### WHAT THE TASK REQUIRES
Find the lines of the listing that contain the string "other", and return them.
---------- PROVIDED DATA ----------
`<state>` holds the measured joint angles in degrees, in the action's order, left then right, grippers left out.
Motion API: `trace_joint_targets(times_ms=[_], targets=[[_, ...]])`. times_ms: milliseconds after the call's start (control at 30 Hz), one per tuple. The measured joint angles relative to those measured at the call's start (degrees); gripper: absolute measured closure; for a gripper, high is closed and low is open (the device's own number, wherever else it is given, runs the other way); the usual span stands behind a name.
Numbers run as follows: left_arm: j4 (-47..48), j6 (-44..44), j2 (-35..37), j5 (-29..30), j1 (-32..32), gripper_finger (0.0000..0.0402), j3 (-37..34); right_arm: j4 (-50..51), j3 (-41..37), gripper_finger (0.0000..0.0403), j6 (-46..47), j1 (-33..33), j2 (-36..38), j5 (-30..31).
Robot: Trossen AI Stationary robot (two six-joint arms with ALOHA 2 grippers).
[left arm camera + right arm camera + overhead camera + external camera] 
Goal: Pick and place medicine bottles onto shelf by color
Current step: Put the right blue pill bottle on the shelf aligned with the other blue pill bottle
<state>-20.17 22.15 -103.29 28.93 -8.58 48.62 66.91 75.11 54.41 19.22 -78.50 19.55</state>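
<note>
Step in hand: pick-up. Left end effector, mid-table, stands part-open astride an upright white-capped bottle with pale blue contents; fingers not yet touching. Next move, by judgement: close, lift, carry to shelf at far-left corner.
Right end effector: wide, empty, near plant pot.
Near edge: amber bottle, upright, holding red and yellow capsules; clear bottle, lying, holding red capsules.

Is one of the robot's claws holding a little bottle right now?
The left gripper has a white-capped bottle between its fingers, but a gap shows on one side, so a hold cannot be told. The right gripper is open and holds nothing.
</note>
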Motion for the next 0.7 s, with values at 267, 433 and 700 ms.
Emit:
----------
### FINAL ANSWER
Motion API: `trace_joint_targets(times_ms=[_], targets=[[_, ...]])`. times_ms: milliseconds after the call's start (control at 30 Hz), one per tuple. The measured joint angles relative to those measured at the call's start (degrees); gripper: absolute measured closure; for a gripper, high is closed and low is open (the device's own number, wherever else it is given, runs the other way); the usual span stands behind a name.
Current step: Put the right blue pill bottle on the shelf aligned with the other blue pill bottle

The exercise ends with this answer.